[[ Data, beginning ]]

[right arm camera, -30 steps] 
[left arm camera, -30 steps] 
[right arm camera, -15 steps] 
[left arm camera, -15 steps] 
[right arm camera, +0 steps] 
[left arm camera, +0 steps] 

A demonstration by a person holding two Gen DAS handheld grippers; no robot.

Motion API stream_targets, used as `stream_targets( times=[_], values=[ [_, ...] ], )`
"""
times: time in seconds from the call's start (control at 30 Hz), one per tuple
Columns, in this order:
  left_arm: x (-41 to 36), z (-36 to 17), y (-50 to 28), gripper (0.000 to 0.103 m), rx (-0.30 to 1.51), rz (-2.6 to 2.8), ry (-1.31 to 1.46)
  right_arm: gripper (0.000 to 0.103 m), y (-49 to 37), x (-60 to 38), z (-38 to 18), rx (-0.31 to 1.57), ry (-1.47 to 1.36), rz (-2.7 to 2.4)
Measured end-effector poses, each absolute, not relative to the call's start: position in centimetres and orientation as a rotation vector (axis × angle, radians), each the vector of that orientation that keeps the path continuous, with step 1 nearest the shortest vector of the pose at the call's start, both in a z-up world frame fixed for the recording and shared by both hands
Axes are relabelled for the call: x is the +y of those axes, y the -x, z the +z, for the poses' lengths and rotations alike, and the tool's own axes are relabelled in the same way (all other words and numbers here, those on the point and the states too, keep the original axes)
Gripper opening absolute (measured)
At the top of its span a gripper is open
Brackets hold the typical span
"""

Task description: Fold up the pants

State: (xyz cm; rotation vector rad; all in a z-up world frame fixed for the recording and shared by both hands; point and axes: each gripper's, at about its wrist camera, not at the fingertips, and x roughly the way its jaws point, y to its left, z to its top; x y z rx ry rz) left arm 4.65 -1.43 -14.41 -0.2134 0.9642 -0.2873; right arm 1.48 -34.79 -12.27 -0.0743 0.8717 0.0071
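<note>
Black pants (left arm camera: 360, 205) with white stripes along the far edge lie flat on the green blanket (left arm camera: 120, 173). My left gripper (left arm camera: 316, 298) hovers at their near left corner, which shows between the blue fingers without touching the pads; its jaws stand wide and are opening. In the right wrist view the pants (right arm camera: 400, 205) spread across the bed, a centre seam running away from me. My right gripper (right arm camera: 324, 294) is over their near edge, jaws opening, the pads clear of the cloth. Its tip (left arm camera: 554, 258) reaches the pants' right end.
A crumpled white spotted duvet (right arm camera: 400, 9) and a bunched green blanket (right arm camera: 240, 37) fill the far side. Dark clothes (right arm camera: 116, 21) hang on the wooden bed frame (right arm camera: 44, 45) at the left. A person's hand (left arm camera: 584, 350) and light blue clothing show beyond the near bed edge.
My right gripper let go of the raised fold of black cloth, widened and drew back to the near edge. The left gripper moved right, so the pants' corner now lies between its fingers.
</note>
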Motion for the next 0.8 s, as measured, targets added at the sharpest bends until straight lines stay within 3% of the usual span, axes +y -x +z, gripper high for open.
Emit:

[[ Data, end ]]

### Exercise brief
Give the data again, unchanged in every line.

### Written answer
[right arm camera, -30 steps] 
[left arm camera, -30 steps] 
[right arm camera, -15 steps] 
[left arm camera, -15 steps] 
[right arm camera, +0 steps] 
[left arm camera, +0 steps] 

A demonstration by a person holding two Gen DAS handheld grippers; no robot.

Motion API stream_targets, used as `stream_targets( times=[_], values=[ [_, ...] ], )`
"""
times: time in seconds from the call's start (control at 30 Hz), one per tuple
Columns, in this order:
  left_arm: x (-41 to 36), z (-36 to 17), y (-50 to 28), gripper (0.000 to 0.103 m), rx (-0.30 to 1.51), rz (-2.6 to 2.8), ry (-1.31 to 1.46)
  right_arm: gripper (0.000 to 0.103 m), y (-49 to 37), x (-60 to 38), z (-38 to 18), rx (-0.31 to 1.57), ry (-1.47 to 1.36), rz (-2.7 to 2.4)
Measured end-effector poses, each absolute, not relative to the call's start: position in centimetres and orientation as a rotation vector (axis × angle, radians), each the vector of that orientation that keeps the path continuous, with step 1 nearest the shortest vector of the pose at the call's start, both in a z-up world frame fixed for the recording and shared by both hands
Axes are relabelled for the call: x is the +y of those axes, y the -x, z the +z, for the poses' lengths and rotations alike, and the tool's own axes are relabelled in the same way (all other words and numbers here, those on the point and the states too, keep the original axes)
Gripper opening absolute (measured)
At the top of its span a gripper is open
Brackets hold the typical span
"""

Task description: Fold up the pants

State: (xyz cm; rotation vector rad; all in a z-up world frame fixed for the recording and shared by both hands; point and axes: each gripper's, at about its wrist camera, not at the fingertips, and x roughly the way its jaws point, y to its left, z to its top; x y z rx ry rz) left arm 4.65 -1.43 -14.41 -0.2134 0.9642 -0.2873; right arm 1.48 -34.79 -12.27 -0.0743 0.8717 0.0071
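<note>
Black pants (left arm camera: 360, 205) with white stripes along the far edge lie flat on the green blanket (left arm camera: 120, 173). My left gripper (left arm camera: 316, 298) hovers at their near left corner, which shows between the blue fingers without touching the pads; its jaws stand wide and are opening. In the right wrist view the pants (right arm camera: 400, 205) spread across the bed, a centre seam running away from me. My right gripper (right arm camera: 324, 294) is over their near edge, jaws opening, the pads clear of the cloth. Its tip (left arm camera: 554, 258) reaches the pants' right end.
A crumpled white spotted duvet (right arm camera: 400, 9) and a bunched green blanket (right arm camera: 240, 37) fill the far side. Dark clothes (right arm camera: 116, 21) hang on the wooden bed frame (right arm camera: 44, 45) at the left. A person's hand (left arm camera: 584, 350) and light blue clothing show beyond the near bed edge.
My right gripper let go of the raised fold of black cloth, widened and drew back to the near edge. The left gripper moved right, so the pants' corner now lies between its fingers.
</note>
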Motion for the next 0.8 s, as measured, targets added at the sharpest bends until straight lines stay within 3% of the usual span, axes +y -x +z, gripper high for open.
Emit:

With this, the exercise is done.